• To do: Copy out each line below exactly as written.

• Information shown:
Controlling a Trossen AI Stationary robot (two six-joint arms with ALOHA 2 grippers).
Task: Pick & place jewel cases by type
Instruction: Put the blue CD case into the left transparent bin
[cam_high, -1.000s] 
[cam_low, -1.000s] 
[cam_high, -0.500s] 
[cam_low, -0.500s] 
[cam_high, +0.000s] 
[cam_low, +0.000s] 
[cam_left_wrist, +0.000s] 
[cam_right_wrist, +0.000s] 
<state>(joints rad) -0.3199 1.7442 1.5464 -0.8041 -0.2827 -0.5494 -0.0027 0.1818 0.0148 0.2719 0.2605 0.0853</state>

• Worked solution:
Controlling a Trossen AI Stationary robot (two six-joint arms with ALOHA 2 grippers).
Task: Pick & place jewel cases by type
Instruction: Put the blue CD case into the left transparent bin
[cam_high, -1.000s] 
[cam_low, -1.000s] 
[cam_high, -0.500s] 
[cam_low, -0.500s] 
[cam_high, +0.000s] 
[cam_low, +0.000s] 
[cam_left_wrist, +0.000s] 
[cam_right_wrist, +0.000s] 
<state>(joints rad) -0.3199 1.7442 1.5464 -0.8041 -0.2827 -0.5494 -0.0027 0.1818 0.0148 0.2719 0.2605 0.0853</state>

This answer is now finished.